8 Ekim 2005 günü Pakistan’da meydana gelen 7.6 büyüklüğündeki deprem Türkiye saati ile
07:50’de oldu. Ölü sayısı resmi kayıtlarda 73 bini aşkın kişi olarak belirtilmişti.
Derneğimiz bu defa daha tecrübeli ve hazırlıklı idi. Gerekli malzeme ve cihazlar alınıp, deprem
bölgesine gidildi. Depremde en çok zarar gören Keşmir bölgesinin başkenti Muzafferabad kentinde
çalışıldı. Bu kentte İHH tarafından kurulan bir çadır kampta çadır hastane hazırlandı. Ekip halinde
Acil, Dahiliye, KBB, Çocuk, Aile Hekimliği ve Radyoloji bölümlerinde hizmet verildi.
Ramazanın sonunda başlayan bu faaliyette ekibimiz tarafından  10 gün bilfiil aktif olarak çalışıldı.
Sonrasında ekibe katılan yeni doktorlar tarafından çalışma devam ettirildi.
Bu seyahatten kalan unutulmaz hatıralar… Hemen karşımızdaki dağ yamacından artçı depremlerle
kalkan toz bulutları… Ortadan ikiye ayrılmış yollar… Alt kısmı tamamen çökmüş adeta bir korku
geçidine dönmüş yamaçlar ve yollar… Tıklım tıklım kamyon kasalarında seyahat eden insanlar…
Bayram sabahı mezar başlarında gül yaprağı serperek göz yaşı döken hanımlar…

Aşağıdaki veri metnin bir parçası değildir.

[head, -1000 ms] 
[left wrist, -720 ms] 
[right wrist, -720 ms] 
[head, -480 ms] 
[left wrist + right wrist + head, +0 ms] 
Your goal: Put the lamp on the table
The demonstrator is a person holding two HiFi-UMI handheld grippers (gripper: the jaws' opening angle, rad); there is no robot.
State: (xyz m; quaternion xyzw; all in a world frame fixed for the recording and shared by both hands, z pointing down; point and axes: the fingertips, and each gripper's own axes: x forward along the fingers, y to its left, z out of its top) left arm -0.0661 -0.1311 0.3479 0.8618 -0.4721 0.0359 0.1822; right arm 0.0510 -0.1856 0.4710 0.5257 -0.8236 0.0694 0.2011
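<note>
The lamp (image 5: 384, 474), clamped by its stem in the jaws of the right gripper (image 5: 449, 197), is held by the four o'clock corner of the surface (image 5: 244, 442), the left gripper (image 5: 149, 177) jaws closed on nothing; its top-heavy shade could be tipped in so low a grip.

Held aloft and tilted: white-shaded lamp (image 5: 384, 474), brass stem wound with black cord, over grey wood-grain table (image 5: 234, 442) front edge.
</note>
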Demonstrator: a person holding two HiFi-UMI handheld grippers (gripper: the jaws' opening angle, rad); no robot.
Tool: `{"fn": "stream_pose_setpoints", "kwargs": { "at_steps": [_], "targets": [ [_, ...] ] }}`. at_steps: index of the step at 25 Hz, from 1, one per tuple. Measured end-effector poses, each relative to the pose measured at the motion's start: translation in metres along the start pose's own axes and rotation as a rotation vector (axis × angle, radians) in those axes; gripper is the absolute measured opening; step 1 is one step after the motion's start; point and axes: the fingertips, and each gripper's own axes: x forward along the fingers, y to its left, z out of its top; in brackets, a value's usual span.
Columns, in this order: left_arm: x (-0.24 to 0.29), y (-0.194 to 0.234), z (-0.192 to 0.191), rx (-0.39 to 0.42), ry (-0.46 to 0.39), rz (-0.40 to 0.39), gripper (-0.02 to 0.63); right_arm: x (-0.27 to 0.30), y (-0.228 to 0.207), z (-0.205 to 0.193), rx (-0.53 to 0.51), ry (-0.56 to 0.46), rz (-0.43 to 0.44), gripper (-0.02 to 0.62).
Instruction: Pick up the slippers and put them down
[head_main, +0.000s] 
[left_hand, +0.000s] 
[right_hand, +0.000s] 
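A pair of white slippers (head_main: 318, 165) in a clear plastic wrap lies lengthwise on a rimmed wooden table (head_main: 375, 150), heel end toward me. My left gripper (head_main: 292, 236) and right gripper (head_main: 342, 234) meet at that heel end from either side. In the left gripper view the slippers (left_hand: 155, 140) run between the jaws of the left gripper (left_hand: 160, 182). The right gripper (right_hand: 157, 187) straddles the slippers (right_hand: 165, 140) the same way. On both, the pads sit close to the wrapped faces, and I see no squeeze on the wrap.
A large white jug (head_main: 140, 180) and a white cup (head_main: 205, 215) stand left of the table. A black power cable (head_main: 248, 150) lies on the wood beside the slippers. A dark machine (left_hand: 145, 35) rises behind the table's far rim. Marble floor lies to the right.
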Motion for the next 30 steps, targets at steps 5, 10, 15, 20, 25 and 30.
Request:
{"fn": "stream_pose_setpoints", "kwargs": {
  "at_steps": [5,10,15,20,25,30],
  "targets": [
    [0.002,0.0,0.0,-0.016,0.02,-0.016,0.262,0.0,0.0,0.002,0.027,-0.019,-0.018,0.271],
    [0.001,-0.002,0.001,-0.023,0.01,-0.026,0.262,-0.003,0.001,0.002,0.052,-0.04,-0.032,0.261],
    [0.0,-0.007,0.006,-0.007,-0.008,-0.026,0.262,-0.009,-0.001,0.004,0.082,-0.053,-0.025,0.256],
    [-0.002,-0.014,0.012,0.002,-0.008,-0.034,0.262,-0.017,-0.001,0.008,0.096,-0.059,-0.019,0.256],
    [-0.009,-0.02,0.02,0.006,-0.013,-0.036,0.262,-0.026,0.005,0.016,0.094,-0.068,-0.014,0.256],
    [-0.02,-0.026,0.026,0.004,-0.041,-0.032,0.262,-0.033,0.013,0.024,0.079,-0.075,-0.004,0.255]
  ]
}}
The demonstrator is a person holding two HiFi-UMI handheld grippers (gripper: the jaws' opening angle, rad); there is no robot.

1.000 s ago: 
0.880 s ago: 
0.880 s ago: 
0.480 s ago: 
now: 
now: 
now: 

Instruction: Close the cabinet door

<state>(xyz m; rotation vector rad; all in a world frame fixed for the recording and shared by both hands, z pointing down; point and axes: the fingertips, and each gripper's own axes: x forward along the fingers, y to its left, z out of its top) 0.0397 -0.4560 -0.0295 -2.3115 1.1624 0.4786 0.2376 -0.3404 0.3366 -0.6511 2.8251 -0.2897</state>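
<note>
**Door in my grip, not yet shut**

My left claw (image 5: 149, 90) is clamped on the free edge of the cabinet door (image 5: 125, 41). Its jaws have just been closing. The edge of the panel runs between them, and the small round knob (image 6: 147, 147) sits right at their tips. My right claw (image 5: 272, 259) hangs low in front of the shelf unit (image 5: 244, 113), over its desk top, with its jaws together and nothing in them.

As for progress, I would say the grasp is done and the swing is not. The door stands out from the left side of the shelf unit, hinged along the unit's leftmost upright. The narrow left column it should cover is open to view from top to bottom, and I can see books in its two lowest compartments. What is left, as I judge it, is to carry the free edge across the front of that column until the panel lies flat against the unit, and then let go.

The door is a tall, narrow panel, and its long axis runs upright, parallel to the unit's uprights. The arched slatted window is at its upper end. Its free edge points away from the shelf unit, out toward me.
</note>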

II) 3- NİJER SAĞLIK SEFERLERİNİN BAŞLAMASI (2006)
Yıllardır Afrika’da devam eden açlık, yoksulluk ve sağlık sorunlarına karşı Türk yardım
gönüllüleri, Afrika insanı için yeni bir umut olmuştu. Bir zamanlar sömürünün, zulmün,
aldatmanın, öldürmenin bir sembolü olan beyaz adam, siyah kıtada adeta insanlığın kanayan
vicdanını sarmak ister gibi beyaz-siyah kardeşliğini sağlamanın yollarını arıyordu.
2006 yılı, Nijer Seferlerinin başladığı ilk yıl oldu. İlk Nijer ekibimiz sağlık taraması ve sünnet
yapıyor. Daha sonra yaklaşık 35-40 kişilik ekiplerle yapılan seferlerde sağlık hizmetlerine katarakt
operasyonları, genel cerrahi ve üroloji operasyonları ekleniyor… Gitgide bölge halkının hasretle
beklediği bir sağlık ekibi oluşuyor… Ve senede 2 defa Nijer seferi yapmaya başlıyoruz… Şu anda
Gönüllülerimiz Nijer’e yaklaşık 30 sağlık seferi düzenlemiş durumda….
Nijer denince artık bizden bir yer, bir parça, bir sevda geliyor aklımıza… Siyah yüzlerinde
bembeyaz dişleri, gülen gözleri ve sımsıcak kalpleri ile güzel insanlar ülkesi… Günlerce yol
yürüyüp hastane bahçesinde sıra beklemeleri… Ameliyat sonrası yine bahçede ağaçlar altında yatan
hastalar… Gece geç saatlere kadar çalışan ameliyat ekibinin daha fazla insana ulaşma gayreti…
Açılan su kuyularından Nijer insanı ile birlikte kana kana su içişimiz…
Yetim ailelerine verilen keçiler ve bu ailelerle kurulan kardeşlik bağları… Etrafımızdan ayrılmayan
neşeli, canlı, sevecen çocuklar…
Ve tabii zorluklar…. 17 saat süren çöl yolculuğu, sadece konserve yemekten bayılanlar… En büyük
lüksümüz olan toplanma merkezi bahçesinde yaptığımız çay sohbetleri…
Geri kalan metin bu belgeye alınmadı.